=== The problem ===
Would you please repeat exactly the lines from the one containing "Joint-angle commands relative" to the end of the records, both included, and leave out the rest?

Source data:
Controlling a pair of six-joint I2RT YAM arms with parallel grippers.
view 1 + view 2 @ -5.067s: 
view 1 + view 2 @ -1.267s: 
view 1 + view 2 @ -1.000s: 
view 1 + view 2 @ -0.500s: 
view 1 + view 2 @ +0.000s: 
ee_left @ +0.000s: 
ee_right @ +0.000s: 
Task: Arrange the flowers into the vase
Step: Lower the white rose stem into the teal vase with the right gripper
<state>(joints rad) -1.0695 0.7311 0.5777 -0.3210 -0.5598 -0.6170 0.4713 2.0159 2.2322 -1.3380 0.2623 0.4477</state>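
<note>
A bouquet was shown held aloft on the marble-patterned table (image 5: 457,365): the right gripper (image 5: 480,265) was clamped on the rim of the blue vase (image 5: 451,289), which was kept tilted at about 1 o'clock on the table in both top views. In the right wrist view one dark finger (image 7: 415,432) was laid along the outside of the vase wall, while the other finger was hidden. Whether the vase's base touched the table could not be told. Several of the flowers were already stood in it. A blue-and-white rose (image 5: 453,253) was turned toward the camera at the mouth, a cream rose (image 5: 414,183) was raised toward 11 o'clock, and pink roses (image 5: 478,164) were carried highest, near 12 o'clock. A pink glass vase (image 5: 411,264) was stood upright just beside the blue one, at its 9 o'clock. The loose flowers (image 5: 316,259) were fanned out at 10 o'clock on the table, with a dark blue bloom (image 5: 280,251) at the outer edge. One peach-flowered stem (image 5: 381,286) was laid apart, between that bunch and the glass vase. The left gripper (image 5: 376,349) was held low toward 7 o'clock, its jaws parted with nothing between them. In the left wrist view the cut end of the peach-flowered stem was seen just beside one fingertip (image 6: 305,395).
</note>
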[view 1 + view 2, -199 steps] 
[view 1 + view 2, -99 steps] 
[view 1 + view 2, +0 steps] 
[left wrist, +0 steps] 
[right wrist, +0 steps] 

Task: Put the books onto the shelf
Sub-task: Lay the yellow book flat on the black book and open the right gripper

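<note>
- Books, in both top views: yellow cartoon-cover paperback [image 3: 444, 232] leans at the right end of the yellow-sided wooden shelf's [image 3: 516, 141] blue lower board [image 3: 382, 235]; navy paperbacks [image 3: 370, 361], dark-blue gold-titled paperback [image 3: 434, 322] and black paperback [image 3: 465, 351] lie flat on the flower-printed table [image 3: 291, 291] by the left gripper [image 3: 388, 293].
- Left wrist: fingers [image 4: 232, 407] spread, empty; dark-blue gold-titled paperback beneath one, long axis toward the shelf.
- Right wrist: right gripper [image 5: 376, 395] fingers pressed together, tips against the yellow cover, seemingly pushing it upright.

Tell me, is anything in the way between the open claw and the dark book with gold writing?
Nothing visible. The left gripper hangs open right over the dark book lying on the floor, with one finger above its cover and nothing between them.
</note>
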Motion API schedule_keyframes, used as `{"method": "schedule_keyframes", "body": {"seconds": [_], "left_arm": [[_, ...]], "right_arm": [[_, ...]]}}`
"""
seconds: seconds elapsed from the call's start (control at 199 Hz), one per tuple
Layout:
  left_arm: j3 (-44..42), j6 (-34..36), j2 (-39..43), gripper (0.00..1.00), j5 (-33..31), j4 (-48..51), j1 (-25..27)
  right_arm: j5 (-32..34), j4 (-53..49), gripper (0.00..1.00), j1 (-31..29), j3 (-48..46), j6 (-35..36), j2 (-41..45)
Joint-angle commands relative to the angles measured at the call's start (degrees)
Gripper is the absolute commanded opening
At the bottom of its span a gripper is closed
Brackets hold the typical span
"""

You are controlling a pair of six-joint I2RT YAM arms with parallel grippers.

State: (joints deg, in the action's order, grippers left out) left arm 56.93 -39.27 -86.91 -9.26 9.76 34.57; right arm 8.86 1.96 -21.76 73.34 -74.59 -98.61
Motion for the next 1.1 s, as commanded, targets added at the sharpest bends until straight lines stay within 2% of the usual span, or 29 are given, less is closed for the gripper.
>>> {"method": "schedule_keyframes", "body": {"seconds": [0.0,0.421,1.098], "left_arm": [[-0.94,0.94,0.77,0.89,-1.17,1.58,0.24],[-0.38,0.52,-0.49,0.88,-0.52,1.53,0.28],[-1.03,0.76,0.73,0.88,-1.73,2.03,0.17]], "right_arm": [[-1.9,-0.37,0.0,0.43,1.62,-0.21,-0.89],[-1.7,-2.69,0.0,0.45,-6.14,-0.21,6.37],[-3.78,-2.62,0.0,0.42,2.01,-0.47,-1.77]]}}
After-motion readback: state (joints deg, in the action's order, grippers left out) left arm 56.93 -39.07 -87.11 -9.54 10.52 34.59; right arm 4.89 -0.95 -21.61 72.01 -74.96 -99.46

=== Expected output ===
Joint-angle commands relative to the angles measured at the call's start (degrees)
Gripper is the absolute commanded opening
At the bottom of its span a gripper is closed
Brackets hold the typical span
"""

You are controlling a pair of six-joint I2RT YAM arms with parallel grippers.

State: (joints deg, in the action's order, grippers left out) left arm 56.93 -39.27 -86.91 -9.26 9.76 34.57; right arm 8.86 1.96 -21.76 73.34 -74.59 -98.61
Motion for the next 1.1 s, as commanded, targets added at the sharpest bends until straight lines stay within 2% of the usual span, or 29 are given, less is closed for the gripper.
>>> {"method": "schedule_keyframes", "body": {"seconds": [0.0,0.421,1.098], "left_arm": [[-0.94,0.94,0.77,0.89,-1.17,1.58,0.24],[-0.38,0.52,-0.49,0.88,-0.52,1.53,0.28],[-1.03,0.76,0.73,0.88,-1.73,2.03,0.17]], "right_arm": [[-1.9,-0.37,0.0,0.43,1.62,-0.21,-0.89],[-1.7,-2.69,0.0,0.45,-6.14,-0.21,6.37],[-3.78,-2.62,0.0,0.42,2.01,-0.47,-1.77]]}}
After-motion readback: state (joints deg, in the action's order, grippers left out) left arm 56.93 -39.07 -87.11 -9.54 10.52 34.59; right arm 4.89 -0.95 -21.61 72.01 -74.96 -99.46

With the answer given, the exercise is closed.